- _TO DO_
Your answer should be the lines below from the one with "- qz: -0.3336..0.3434" to the one with "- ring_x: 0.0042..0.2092", both included, given again exactly and with nothing added.

- _DATA FOR THIS EXERCISE_
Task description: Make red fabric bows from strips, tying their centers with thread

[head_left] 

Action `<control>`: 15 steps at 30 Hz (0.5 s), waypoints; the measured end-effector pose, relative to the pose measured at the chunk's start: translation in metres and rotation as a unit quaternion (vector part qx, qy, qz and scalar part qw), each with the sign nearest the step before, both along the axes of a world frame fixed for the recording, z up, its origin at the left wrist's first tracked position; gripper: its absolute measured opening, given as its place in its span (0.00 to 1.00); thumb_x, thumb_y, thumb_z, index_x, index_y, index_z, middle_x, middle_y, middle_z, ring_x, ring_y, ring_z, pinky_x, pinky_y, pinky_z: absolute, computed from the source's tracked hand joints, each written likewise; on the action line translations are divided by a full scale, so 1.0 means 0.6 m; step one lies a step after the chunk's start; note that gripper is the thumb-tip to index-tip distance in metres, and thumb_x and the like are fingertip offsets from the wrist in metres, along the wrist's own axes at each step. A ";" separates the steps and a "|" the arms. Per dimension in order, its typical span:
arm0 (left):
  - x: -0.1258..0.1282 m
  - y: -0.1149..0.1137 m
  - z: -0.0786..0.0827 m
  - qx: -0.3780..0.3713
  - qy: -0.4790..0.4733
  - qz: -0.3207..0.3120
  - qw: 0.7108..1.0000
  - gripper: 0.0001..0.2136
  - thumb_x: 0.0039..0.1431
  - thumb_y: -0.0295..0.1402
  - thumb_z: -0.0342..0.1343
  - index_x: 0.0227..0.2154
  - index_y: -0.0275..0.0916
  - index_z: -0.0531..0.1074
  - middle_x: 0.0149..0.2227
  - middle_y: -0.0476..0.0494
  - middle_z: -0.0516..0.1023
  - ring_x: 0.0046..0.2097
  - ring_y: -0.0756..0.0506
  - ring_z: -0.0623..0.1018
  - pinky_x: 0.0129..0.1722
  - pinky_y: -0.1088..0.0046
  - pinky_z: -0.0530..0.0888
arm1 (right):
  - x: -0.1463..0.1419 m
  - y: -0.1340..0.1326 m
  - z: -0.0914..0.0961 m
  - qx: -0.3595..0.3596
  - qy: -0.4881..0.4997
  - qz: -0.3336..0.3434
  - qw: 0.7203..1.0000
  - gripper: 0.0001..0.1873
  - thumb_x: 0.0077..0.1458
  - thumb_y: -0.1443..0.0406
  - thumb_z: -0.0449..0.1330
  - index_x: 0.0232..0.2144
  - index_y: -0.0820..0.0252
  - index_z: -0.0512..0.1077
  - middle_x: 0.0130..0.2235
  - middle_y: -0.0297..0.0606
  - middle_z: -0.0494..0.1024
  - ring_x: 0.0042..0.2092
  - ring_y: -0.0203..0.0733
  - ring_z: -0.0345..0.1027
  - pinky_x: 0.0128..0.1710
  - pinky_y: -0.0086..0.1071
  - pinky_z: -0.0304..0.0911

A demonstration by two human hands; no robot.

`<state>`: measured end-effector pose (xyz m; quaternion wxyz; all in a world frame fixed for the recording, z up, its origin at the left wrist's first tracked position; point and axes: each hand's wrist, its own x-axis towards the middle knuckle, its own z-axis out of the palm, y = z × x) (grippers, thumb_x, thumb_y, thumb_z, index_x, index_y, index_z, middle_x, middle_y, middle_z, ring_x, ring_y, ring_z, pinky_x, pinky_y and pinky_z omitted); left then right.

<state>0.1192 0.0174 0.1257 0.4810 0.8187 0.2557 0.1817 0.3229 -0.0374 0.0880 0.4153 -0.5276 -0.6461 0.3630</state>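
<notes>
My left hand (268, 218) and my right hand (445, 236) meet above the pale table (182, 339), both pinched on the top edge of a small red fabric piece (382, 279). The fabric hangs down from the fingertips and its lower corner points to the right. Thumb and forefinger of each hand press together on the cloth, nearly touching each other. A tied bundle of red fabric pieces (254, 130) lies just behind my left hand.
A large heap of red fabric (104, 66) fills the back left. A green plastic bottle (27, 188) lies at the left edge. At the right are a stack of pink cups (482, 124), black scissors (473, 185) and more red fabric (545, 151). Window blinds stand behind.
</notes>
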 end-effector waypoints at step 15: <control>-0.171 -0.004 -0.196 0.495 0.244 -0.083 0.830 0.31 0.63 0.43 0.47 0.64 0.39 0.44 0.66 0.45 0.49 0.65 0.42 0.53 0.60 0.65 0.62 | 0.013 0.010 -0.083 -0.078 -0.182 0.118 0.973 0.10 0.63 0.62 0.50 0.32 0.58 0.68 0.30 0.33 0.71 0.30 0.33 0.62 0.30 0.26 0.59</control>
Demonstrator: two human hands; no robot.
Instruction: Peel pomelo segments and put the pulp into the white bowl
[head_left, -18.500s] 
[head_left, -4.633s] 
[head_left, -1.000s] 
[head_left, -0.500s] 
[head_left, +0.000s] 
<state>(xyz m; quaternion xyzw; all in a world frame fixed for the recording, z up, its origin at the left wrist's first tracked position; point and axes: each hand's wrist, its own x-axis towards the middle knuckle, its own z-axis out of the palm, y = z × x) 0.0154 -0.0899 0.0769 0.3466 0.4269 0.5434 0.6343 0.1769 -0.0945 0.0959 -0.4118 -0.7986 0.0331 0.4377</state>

- _RESULT_
  - qz: -0.3336..0.3434
  - qw: 0.7203..1.0000
  - gripper: 0.0001..0.1873
  - thumb_x: 0.0077..0.1458
  - thumb_y: -0.1443..0.0406
  - thumb_z: -0.0449..0.1330
  - index_x: 0.0232..0.2144
  - index_y: -0.0820..0.0252
  - index_z: -0.0512..0.1077
  - middle_x: 0.0130..0.2235
  - middle_y: -0.0297..0.0606
  - middle_z: -0.0494..0.1024
  - ring_x: 0.0042..0.2092

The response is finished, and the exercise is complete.